If death led only to the silence of the grave we would be hard put to explain visitations from the dead to those left behind, experiences that have usually brought assurance and comfort to the living. One has not heard of husbands returning to finish a quarrel or of creditors threatening debtors over money owed. Further, those who have returned to life after near-death experiences have spoken in remarkably consistent ways about having been enveloped in indescribable love and of having encountered beings who strive to guide humans but can only do so if we cooperate.[1] Then there are mediums who bring messages from the beyond by request. Those who communicate even while sounding like their earthly selves may speak with greater wisdom than they evinced when they were in a body suggesting that their human incarnation was only a partial iteration of who they are.

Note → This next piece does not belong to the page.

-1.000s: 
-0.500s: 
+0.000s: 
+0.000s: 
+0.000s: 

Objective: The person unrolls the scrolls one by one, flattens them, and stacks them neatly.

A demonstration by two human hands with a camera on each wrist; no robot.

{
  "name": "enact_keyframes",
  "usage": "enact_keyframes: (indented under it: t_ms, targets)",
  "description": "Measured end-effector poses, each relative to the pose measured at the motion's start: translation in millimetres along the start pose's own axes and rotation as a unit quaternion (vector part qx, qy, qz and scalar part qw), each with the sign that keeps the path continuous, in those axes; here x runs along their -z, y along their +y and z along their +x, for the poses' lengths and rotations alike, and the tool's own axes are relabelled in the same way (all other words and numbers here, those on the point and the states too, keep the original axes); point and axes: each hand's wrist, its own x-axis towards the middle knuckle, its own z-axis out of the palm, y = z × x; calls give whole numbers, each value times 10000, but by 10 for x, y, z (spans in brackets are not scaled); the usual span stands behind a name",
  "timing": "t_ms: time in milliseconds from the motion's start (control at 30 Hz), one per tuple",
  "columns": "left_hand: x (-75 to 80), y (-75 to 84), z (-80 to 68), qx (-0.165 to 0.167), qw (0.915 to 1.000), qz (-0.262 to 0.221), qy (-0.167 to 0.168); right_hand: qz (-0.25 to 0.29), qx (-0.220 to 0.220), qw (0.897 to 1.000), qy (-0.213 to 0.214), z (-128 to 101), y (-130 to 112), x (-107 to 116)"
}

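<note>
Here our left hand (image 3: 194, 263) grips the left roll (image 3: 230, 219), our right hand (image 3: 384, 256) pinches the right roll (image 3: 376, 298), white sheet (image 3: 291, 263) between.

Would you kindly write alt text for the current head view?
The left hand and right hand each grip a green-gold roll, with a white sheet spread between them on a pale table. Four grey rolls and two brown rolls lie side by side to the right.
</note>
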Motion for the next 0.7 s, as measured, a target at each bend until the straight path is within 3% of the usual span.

These are not arguments. They are at best partial clues. Perhaps my perspective will speak only to those already inclined to find it intelligible. But if my words serve to ease even a little bit of the pain over a family member or friend having died alone, the risk of sharing would have been worthwhile. And given the scale of deaths, I will settle for a sliver of curiosity about what I have described. For it may prompt reflection on energies or presences that might have been sensed but dismissed as improbable; or inexplicable moments when acceptance of the situation became possible and calm descended even if temporarily. The knowledge that beings are supported on the other side may also serve to soothe painful deaths in which much remained unresolved. It may lead some to undertake rituals of mourning with a little more trust that those who have departed may also be renewed by the celebration of their lives.

Many boundaries have been pushed and redrawn to enable a fuller accounting of the human experience. That supposedly separating life and death, the human and spirit realms, has not been one of them. Could it be an idea whose time has come?

[1] There is a vast literature of near-death experiences. Notable among them are Betty J. Eadie, Embraced by the Light, New York: Bantam Books, 1992 & Eban Alexander, Proof of Heaven: A Neurosurgeon’s Journey into the Afterlife, New York: Simon & Schuster, 2012.